Elle portait des habits qui avaient sans doute été choisis pour elle par des aînés. Les tissus étaient de bonne qualité, mais ce n’était en rien élégant. Une robe droite, d’une simplicité presque désuète, comme si un couple de grands-parents l’avait choisie pour leur petite-fille. Cela lui allait, certes. Mais cette fille-là méritait quelque chose de plus audacieux.

Mon client régulier, Claudia Hodgins, était déjà venu ici avec diverses dames.
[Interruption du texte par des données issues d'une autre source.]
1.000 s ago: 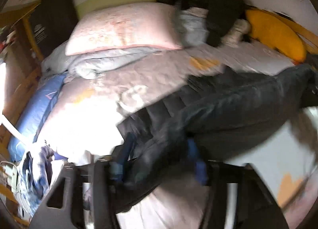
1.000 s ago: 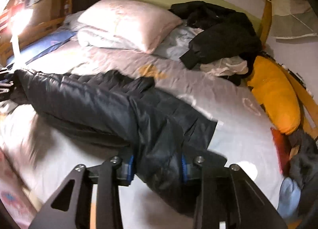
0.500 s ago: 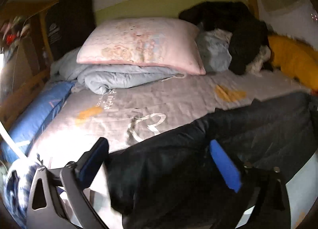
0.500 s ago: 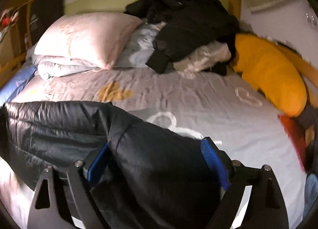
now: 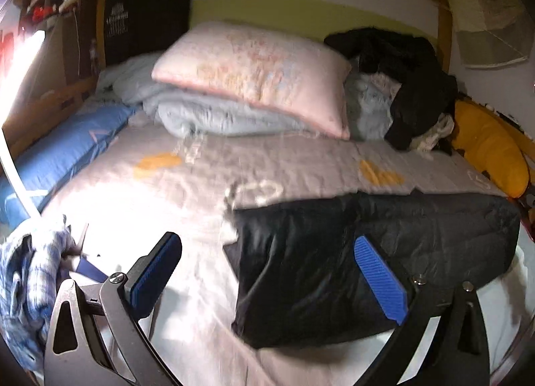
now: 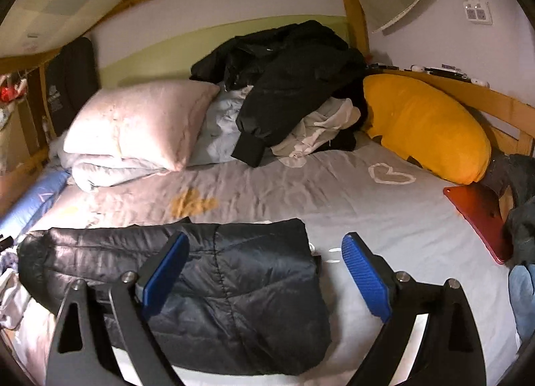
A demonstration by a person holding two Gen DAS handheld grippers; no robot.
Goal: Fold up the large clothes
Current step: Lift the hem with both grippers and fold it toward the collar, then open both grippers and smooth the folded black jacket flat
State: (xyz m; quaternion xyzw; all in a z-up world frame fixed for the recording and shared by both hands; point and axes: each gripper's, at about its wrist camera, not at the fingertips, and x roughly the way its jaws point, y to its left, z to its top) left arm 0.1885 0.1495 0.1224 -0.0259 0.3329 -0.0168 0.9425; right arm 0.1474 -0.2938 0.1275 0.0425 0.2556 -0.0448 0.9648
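Note:
A dark quilted jacket lies folded in a flat block on the grey sheet near the bed's front edge. In the left wrist view it sits to the right, and my left gripper hangs wide open over its left edge, its blue pads touching nothing. In the right wrist view the jacket fills the lower left. My right gripper is above its right half with jaws opening; the jacket lies below them and neither pad presses on it.
A pink pillow on a folded pale quilt and a heap of black clothes fill the head end. A yellow cushion and red board line the right side. A blue plaid cloth lies front left.
Both grippers have let go of the jacket and opened wide. They have drawn back from it, and the jacket now lies folded flat on the sheet.

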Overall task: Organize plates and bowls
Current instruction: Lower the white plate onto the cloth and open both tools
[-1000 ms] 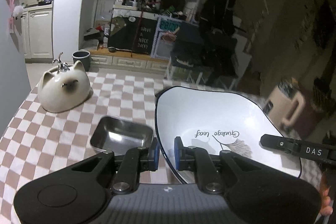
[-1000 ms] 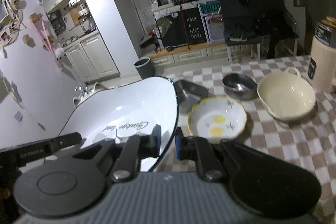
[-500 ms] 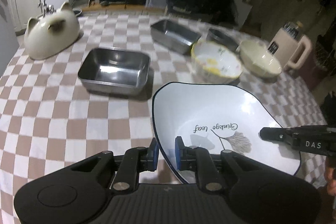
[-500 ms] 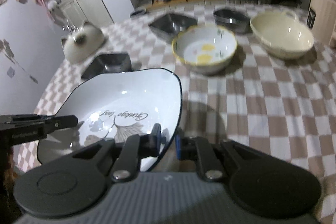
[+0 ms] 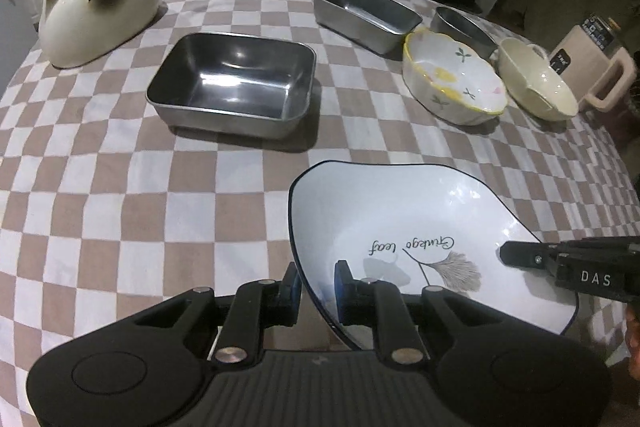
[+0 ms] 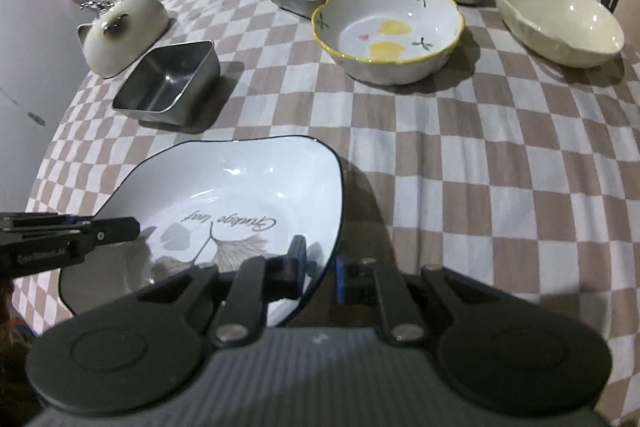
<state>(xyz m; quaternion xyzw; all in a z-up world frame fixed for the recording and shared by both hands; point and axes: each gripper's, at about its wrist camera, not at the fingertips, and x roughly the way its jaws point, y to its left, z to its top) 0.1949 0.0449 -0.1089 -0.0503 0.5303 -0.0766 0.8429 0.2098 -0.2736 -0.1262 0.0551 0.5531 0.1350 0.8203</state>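
Observation:
A white bowl with a dark blue rim and a ginkgo leaf print (image 5: 404,223) is held low over the near part of the checked table by both grippers. My left gripper (image 5: 316,291) is shut on its left rim. My right gripper (image 6: 320,267) is shut on its right rim; the bowl also shows in the right wrist view (image 6: 240,195). The right gripper's finger (image 5: 532,257) shows at the bowl's far edge in the left wrist view, and the left gripper's finger (image 6: 108,231) shows in the right wrist view.
On the checked tablecloth (image 5: 120,187) stand a steel square tray (image 5: 232,83), a steel loaf tin (image 5: 364,15), a round steel bowl (image 5: 460,27), a flowered bowl (image 5: 452,83), a cream bowl (image 5: 536,83), a cat-shaped dish (image 5: 96,11) and a beige jug (image 5: 592,63).
Both grippers have tipped down and lowered the bowl from tilted up in the air to level, close over the near table. The grip on both rims is unchanged.

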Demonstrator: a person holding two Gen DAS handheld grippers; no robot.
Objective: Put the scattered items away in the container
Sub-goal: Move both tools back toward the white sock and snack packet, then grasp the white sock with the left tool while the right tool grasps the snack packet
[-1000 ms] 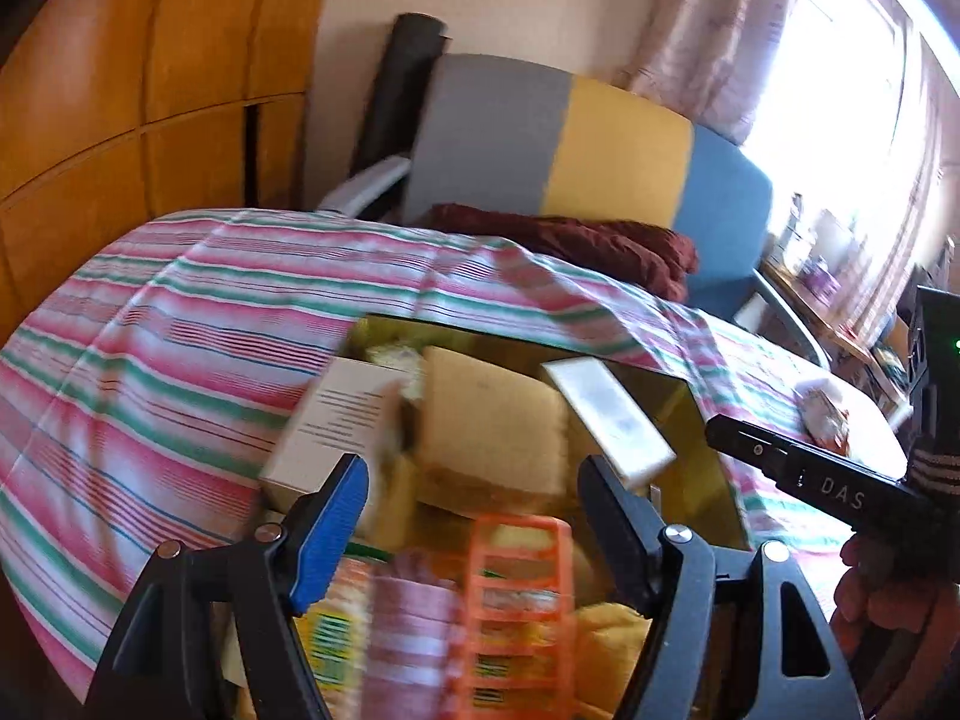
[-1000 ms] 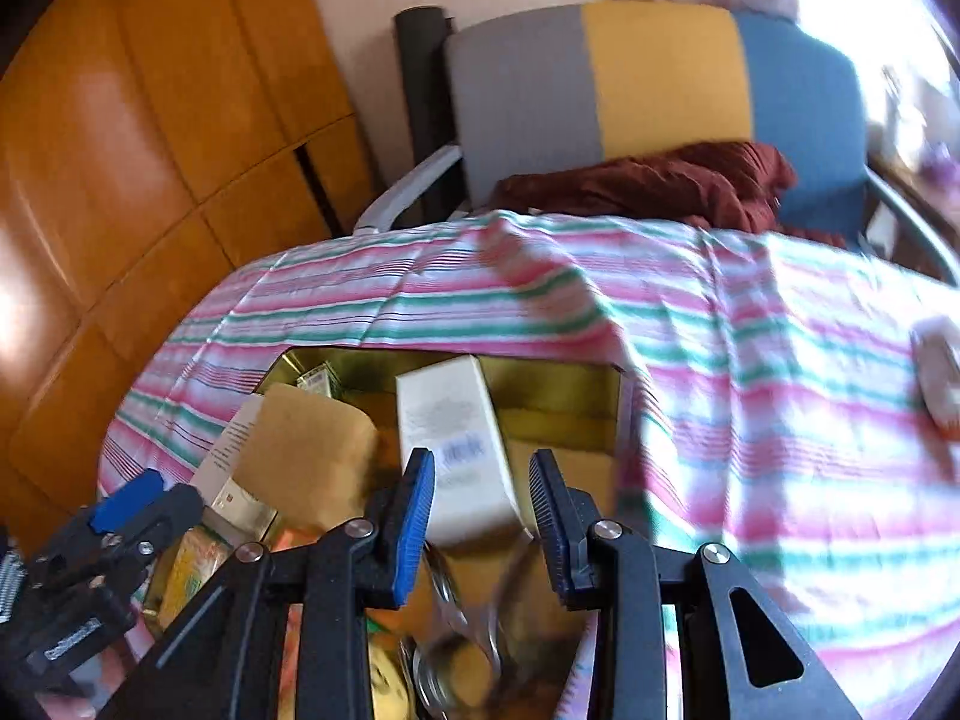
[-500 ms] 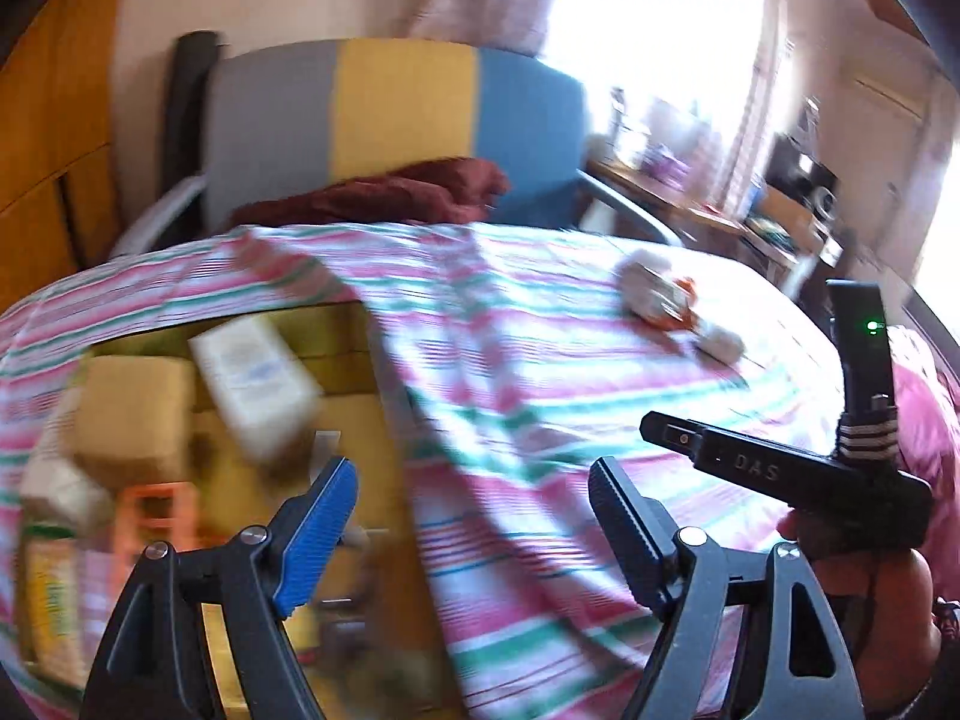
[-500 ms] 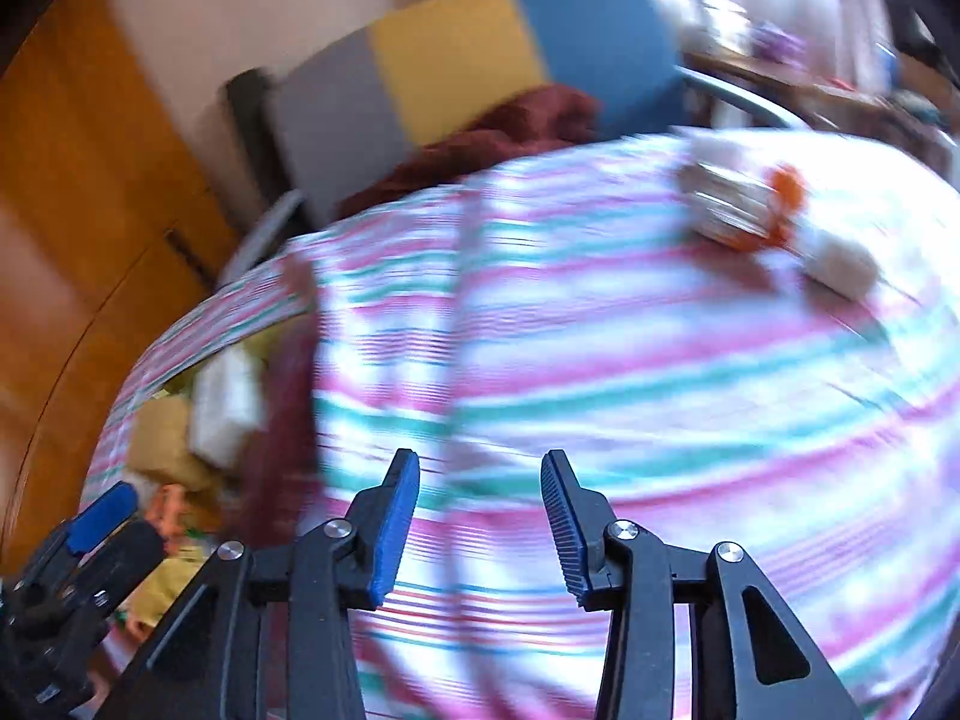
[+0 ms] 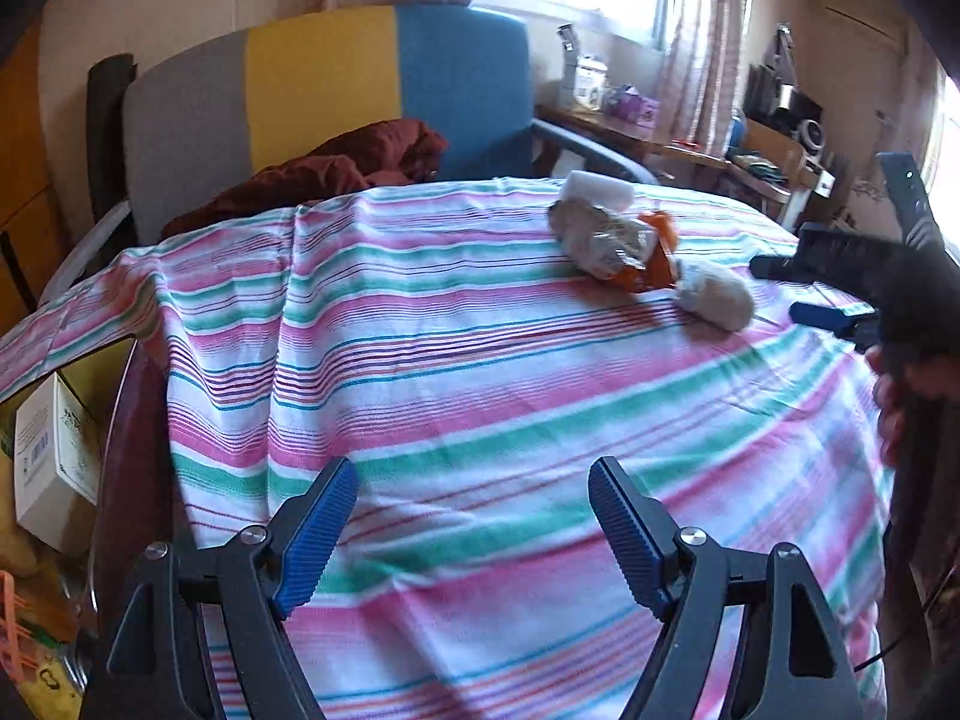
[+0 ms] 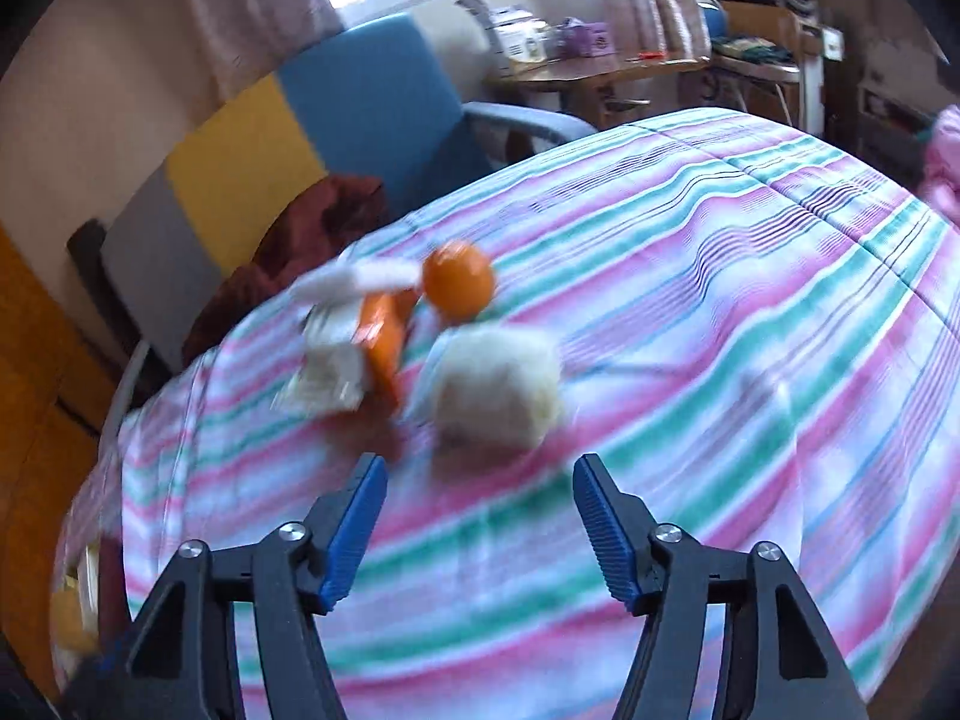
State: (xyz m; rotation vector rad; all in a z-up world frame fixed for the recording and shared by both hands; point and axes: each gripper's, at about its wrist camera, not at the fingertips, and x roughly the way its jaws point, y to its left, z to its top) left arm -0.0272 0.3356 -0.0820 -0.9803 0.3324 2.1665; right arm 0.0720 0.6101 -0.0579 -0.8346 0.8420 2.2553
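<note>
- Both views have swung away from the container at the left edge and now look across the striped cloth on the desk.
- One second ago the container filled the middle of both views; now only its corner shows at the far left of the left view, with a white box inside.
- Behind the desk stands a chair in grey, yellow and blue, with a dark red cloth on its seat.
- Left tongs are spread wide over bare cloth, with nothing between them.
- Right tongs have just been opening and now stand apart, with nothing between them; earlier they were nearly pressed together.
- Scattered items lie near each other on the cloth just ahead of the right tongs: a pale fluffy lump, a crinkly packet with an orange part, a white block, and an orange ball.
- The right view is blurry.
</note>
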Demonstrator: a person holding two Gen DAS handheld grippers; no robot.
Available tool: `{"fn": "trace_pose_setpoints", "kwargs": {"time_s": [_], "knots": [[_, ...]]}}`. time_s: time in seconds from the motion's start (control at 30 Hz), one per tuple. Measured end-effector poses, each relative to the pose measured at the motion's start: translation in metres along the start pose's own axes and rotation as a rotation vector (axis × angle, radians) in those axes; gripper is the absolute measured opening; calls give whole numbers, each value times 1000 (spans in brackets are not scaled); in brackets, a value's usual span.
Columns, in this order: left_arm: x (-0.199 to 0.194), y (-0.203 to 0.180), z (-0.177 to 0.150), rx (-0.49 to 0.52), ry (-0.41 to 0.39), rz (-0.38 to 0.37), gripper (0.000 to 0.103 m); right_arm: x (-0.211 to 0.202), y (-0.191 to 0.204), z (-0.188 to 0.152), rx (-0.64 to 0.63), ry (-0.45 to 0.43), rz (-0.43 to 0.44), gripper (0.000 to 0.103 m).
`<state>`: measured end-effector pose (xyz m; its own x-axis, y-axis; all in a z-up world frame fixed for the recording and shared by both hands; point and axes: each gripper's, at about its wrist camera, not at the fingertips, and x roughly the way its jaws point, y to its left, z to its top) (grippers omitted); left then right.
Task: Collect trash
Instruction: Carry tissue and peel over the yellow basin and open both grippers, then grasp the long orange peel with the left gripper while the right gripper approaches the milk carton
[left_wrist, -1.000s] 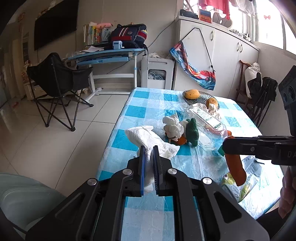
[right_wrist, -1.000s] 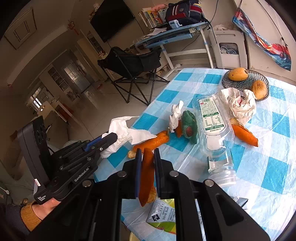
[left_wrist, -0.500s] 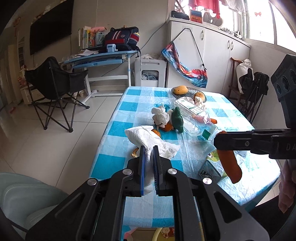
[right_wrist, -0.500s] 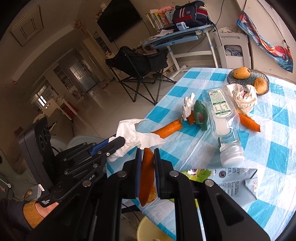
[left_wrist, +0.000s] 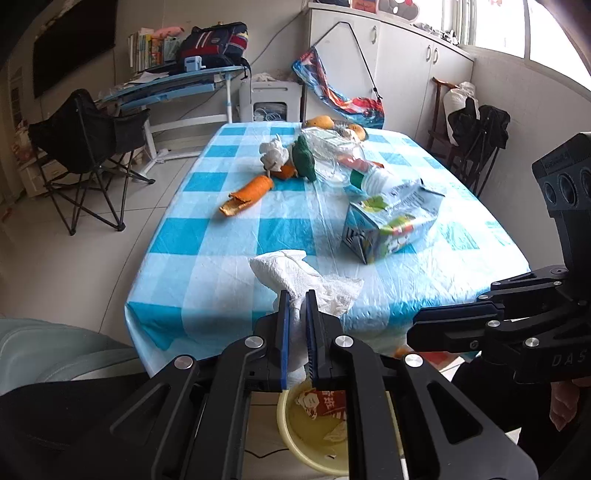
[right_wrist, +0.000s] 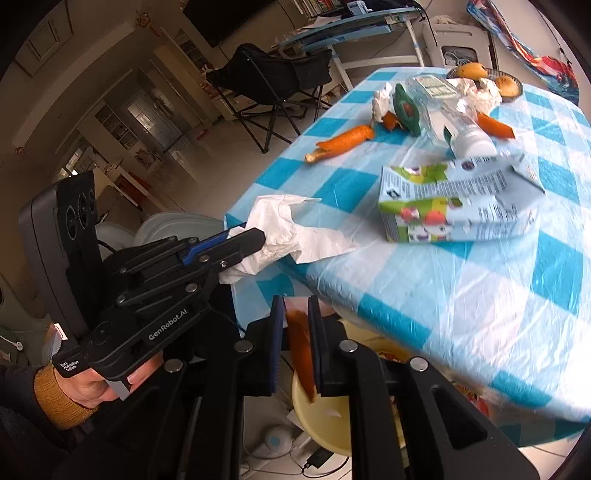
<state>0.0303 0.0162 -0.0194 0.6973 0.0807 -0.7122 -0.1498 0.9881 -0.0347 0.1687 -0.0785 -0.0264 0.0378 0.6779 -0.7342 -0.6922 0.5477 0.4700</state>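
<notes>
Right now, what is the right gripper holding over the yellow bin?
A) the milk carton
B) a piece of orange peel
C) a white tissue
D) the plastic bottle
B: the right gripper is shut on a strip of orange peel that hangs above the yellow bin, while the white tissue sits in the left gripper.

R tongs pinching carrot, yellow bin below
</notes>
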Motion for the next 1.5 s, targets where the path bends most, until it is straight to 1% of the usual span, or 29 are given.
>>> {"fn": "trace_pose_setpoints", "kwargs": {"time_s": [0.07, 0.1, 0.17, 0.2, 0.3, 0.37, 0.43, 0.47, 0.5, 0.53, 0.57, 0.6, 0.63, 0.67, 0.73, 0.93, 1.03, 1.13, 1.33, 1.43, 1.5], "knots": [[-1, -6, -9, 16, 29, -4, 8, -1, -2, -11, 12, 18, -26, 15], [-1, -9, -13, 23, 45, -6, 8, -1, -3, -16, 18, 26, -46, 17], [0, -14, -22, 35, 80, -17, 8, -4, -6, -24, 32, 21, -81, 29], [0, -16, -26, 41, 99, -24, 8, -6, -9, -25, 44, 12, -92, 37], [6, -26, -38, 67, 167, -50, 8, -14, -18, -28, 88, -28, -109, 43], [8, -32, -45, 88, 212, -75, 8, -22, -22, -27, 104, -74, -125, 48], [9, -35, -49, 95, 232, -90, 8, -31, -26, -25, 110, -125, -164, 60], [9, -37, -50, 95, 233, -96, 10, -33, -29, -24, 118, -144, -179, 62], [8, -36, -50, 92, 230, -99, 13, -35, -32, -24, 134, -158, -185, 63], [5, -36, -50, 87, 217, -104, 18, -37, -36, -25, 151, -170, -190, 63], [2, -35, -48, 81, 198, -103, 27, -38, -39, -26, 167, -180, -196, 64], [0, -33, -46, 75, 176, -98, 33, -39, -43, -26, 180, -191, -203, 65], [-4, -32, -45, 67, 148, -88, 43, -40, -45, -26, 187, -202, -212, 66], [-8, -29, -43, 57, 124, -78, 48, -41, -46, -25, 188, -212, -221, 67], [-12, -25, -39, 37, 93, -69, 51, -42, -46, -25, 188, -224, -231, 70], [-18, 1, -29, -87, 14, -8, 70, -43, -47, -24, 171, -247, -265, 73], [-17, 14, -25, -144, -5, 35, 75, -40, -48, -22, 175, -246, -270, 74], [-16, 17, -25, -156, -16, 59, 80, -39, -49, -22, 174, -245, -271, 75], [-12, 5, -27, -94, -32, 92, 86, -39, -49, -22, 170, -249, -277, 77], [-11, 0, -27, -68, -26, 95, 87, -41, -48, -22, 173, -254, -281, 77], [-10, 0, -27, -68, -25, 93, 87, -43, -47, -21, 172, -258, -272, 78]]}}
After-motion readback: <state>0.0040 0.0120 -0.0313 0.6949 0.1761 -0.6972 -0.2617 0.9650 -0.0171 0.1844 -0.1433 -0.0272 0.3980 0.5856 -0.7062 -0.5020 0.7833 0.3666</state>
J’en avais vu passer tant que l’envie me prenait parfois de lui prodiguer quelques conseils francs sur ses fréquentations… Mais c’était la première fois qu’il se présentait avec quelqu’un qui me laissait sans repères pour tisser le fil de cette rencontre.

Une enfant perdue, venue se réfugier dans mon château, « Canaria Tailor ». Une novice en matière de mode, qui ne semblait même pas comprendre ce que signifiait « s’habiller ». Et pourtant, la broche d’émeraude qui brillait sur sa poitrine, tout autant que son apparence saisissante, m’avaient instantanément happés.

— Enchantée de faire votre connaissance. Je suis Violet Evergarden.

Elle s’était présentée ainsi, un après-midi.

***

Mon atelier, « Canaria Tailor », était une boutique de confection haut de gamme établie à Leiden, capitale de Leidenschaftlich. Je la dirigeais seul, sans femme ni enfant. Malgré tout, j’avais acquis une certaine renommée, suffisante pour me maintenir. Durant la guerre, pourtant, j’avais connu une véritable traversée du désert. Mon commerce était au plus bas.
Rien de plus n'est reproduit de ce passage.